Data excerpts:
--------------------
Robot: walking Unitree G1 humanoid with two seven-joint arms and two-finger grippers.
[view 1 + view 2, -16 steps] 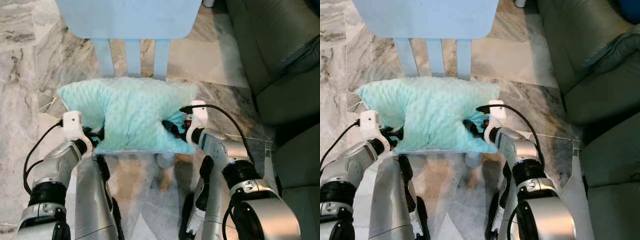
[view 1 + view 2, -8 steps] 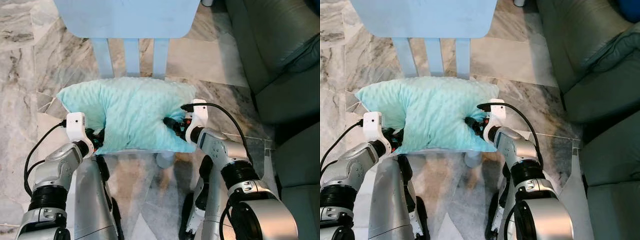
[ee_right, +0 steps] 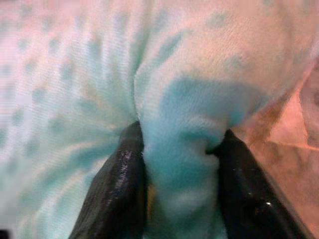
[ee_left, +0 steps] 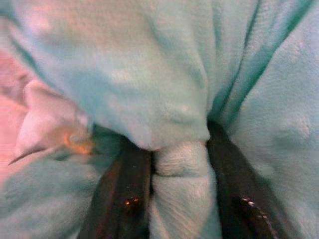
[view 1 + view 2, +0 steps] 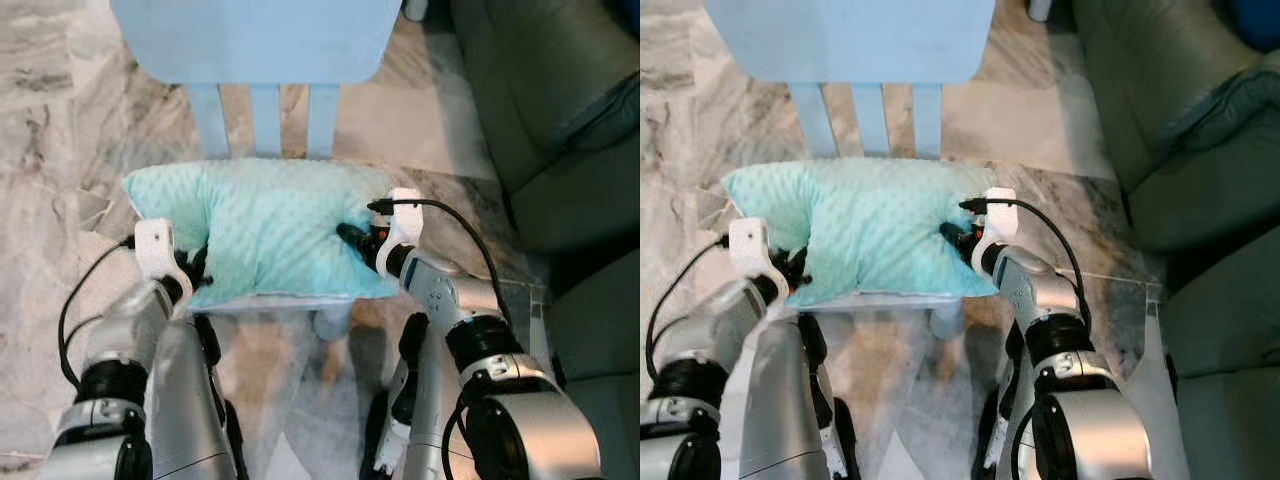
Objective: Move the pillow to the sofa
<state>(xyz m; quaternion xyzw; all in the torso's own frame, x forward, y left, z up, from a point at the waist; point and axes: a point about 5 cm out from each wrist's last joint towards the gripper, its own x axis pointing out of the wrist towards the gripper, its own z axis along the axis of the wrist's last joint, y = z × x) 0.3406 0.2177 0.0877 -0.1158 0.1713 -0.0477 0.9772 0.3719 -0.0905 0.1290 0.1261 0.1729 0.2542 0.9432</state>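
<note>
Mint dotted pillow (image 5: 270, 230) is held above the marble floor (image 5: 60, 120), in front of a light-blue chair (image 5: 255, 40) | left gripper (image 4: 177, 164) is clamped on a fold at its left end | right gripper (image 3: 177, 159) is pinched on its right edge | grey-green sofa (image 5: 560, 120) stands to the right

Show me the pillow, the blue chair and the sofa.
pillow (image 5: 265, 225), left eye view, middle of its top face.
blue chair (image 5: 250, 35), left eye view, its backrest panel.
sofa (image 5: 560, 110), left eye view, a seat cushion.
</note>
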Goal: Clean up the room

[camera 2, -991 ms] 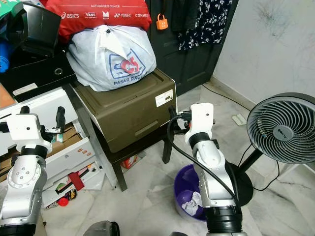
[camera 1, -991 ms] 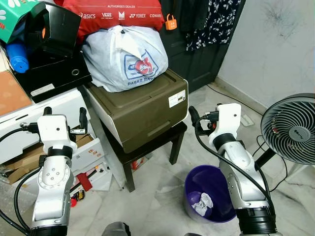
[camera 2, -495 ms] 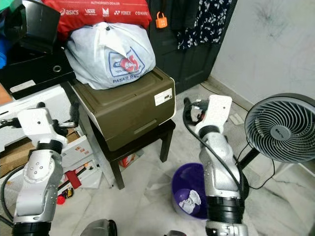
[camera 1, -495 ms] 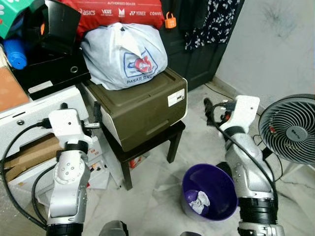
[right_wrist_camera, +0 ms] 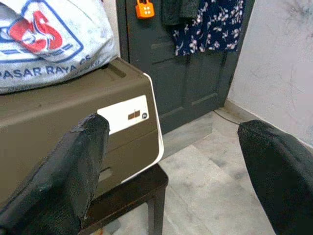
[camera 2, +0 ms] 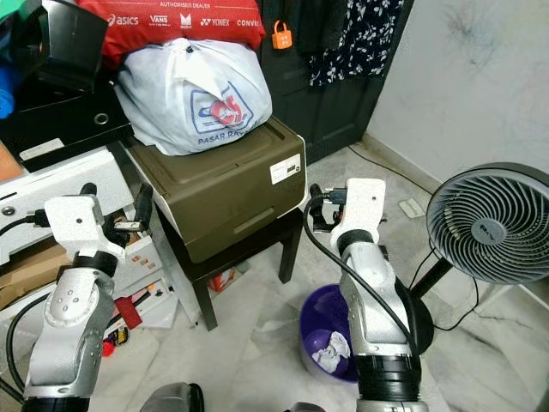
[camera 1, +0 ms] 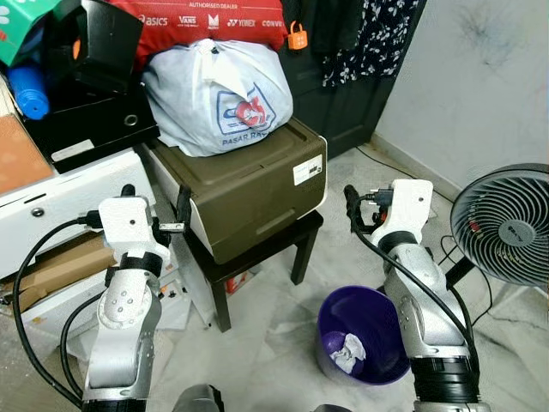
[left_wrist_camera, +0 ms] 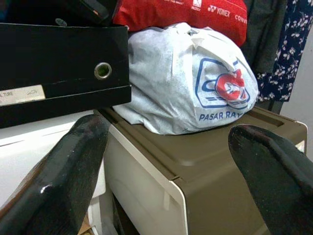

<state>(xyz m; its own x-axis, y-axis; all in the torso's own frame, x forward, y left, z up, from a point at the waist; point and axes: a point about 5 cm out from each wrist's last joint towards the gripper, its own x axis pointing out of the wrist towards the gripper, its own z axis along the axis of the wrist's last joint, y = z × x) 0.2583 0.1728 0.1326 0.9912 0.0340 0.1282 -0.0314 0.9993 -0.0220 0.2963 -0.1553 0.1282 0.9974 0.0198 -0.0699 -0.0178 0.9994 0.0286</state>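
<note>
A purple bin [camera 1: 377,313] stands on the marble floor in front of me, with crumpled white paper [camera 1: 350,353] inside. My right gripper [camera 1: 360,202] is raised above and behind the bin, near the corner of an olive-brown box [camera 1: 249,184]. It is open with nothing between its fingers [right_wrist_camera: 63,171]. My left gripper [camera 1: 156,199] is held up beside the box's left end, also open and empty, with one of its fingers [left_wrist_camera: 58,171] large in the left wrist view. A white plastic bag [camera 1: 219,99] lies on top of the box.
The box rests on a dark stool [camera 1: 257,257]. A white cabinet [camera 1: 69,193] with a black case [camera 1: 94,129] stands at the left, a red bag [camera 1: 206,19] behind. A fan [camera 1: 506,227] is at the right, with its cable on the floor. A dark door [camera 1: 343,94] carries an orange padlock [camera 1: 297,39].
The camera has shifted a little. My right gripper swung out toward the fan and has come back near the box. My left gripper moved closer to the box. Both stay open.
</note>
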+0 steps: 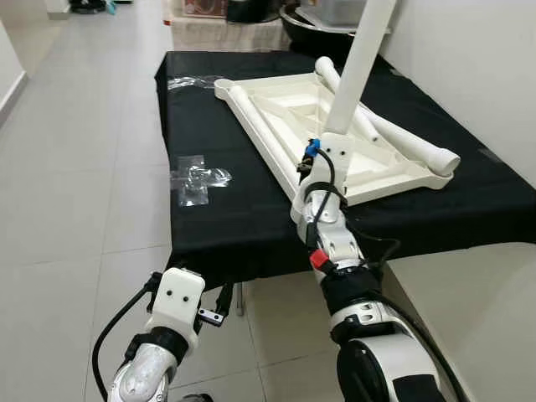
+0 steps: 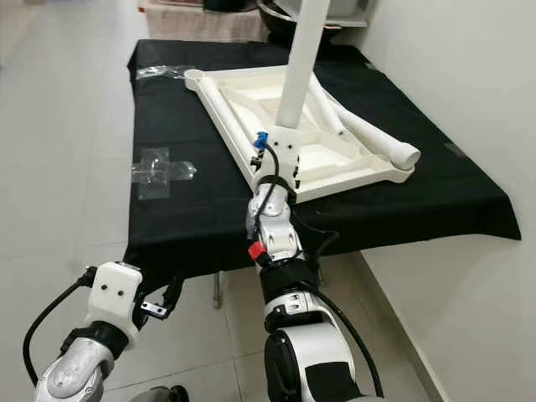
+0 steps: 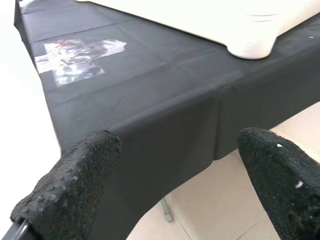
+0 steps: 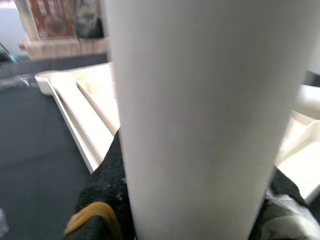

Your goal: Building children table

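Left gripper: spread wide and empty, hanging low off the near corner of the desk, below the edge of its black cloth.

Clear plastic bag: flat on the cloth, well to the left of the tabletop, apart from it.

Tabletop: cream, lying upside down on the desk, ribbed underside up, near corner toward the robot. Rounded corner socket at its far-left end, with no leg in it.

Right gripper: pinching a white table leg close to its lower end, black pads on both sides of the tube. Leg held upright, tilted slightly, above the tabletop's near edge. Seating of the leg's foot in a socket: hidden behind the wrist, cannot be told.

Loose legs: two more white tubes lying across the tabletop's right side, one end past its right corner.

Step in hand, as judged: fitting the held leg into the tabletop. For a clean fit: leg brought square to the underside before any push, axis lined up with the socket, pressure straight down along the tube instead of sideways. Possible aid: free left gripper steadying the tabletop's near edge against sliding on the cloth.
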Controlling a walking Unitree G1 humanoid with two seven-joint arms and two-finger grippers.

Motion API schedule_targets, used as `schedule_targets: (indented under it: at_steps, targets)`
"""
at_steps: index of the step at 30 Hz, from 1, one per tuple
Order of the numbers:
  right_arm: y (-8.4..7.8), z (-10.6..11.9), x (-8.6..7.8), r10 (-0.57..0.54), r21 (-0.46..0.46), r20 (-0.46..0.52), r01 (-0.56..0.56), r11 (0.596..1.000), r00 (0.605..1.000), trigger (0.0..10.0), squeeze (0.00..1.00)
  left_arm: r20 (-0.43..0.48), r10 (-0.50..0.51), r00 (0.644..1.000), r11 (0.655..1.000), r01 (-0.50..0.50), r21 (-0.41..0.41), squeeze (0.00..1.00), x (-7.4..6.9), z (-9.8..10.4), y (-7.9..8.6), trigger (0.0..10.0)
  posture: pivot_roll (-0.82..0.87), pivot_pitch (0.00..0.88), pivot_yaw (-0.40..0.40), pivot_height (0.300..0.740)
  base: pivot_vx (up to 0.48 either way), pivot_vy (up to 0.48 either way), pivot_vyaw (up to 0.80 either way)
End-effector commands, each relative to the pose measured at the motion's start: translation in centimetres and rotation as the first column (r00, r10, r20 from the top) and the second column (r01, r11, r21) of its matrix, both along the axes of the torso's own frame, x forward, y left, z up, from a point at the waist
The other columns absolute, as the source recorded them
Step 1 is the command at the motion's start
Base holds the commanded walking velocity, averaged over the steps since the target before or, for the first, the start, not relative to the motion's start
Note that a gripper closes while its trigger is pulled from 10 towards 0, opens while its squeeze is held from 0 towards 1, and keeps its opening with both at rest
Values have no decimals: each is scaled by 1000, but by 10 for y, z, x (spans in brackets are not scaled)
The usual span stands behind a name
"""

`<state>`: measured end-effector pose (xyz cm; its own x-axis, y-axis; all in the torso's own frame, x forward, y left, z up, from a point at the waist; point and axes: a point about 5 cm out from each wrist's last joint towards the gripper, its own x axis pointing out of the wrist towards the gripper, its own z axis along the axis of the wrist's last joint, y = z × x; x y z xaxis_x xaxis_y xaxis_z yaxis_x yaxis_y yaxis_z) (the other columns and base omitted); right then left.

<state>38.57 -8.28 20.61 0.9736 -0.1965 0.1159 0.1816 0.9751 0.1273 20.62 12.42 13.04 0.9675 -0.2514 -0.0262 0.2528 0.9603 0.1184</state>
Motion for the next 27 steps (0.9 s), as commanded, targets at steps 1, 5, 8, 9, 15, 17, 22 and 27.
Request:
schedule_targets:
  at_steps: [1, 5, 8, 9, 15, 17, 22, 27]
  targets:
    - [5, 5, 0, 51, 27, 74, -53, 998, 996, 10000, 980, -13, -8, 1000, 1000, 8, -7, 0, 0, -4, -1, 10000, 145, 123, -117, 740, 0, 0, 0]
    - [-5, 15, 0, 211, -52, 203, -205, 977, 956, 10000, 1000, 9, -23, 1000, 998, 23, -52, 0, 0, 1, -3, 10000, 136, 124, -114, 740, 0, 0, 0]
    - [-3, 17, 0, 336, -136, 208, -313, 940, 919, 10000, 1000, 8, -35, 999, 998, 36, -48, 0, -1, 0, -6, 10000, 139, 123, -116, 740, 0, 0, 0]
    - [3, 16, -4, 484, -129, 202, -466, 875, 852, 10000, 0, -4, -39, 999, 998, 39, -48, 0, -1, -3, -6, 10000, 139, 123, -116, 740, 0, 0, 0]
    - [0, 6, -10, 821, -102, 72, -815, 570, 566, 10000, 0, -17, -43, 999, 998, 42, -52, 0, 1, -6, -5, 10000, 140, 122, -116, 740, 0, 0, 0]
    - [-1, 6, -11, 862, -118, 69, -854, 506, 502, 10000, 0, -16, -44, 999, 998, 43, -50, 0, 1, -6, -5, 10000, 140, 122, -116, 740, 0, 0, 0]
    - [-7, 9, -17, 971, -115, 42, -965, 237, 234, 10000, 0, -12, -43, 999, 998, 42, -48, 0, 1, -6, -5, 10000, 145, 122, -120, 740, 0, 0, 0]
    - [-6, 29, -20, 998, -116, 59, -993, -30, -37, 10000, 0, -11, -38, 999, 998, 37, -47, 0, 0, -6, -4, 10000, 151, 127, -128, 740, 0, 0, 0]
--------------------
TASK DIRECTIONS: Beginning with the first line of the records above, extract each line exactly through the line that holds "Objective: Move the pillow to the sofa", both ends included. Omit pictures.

TASK ANSWER:
Robot: walking Unitree G1 humanoid with two seven-joint arms and two-finger grippers.
[view 1 + view 2, -16 steps] 
[view 1 + view 2, -8 steps] 
[ee_right, +0 steps] 
[ee_left, +0 steps] 
[view 1 + view 2, +0 steps] 
Objective: Move the pillow to the sofa

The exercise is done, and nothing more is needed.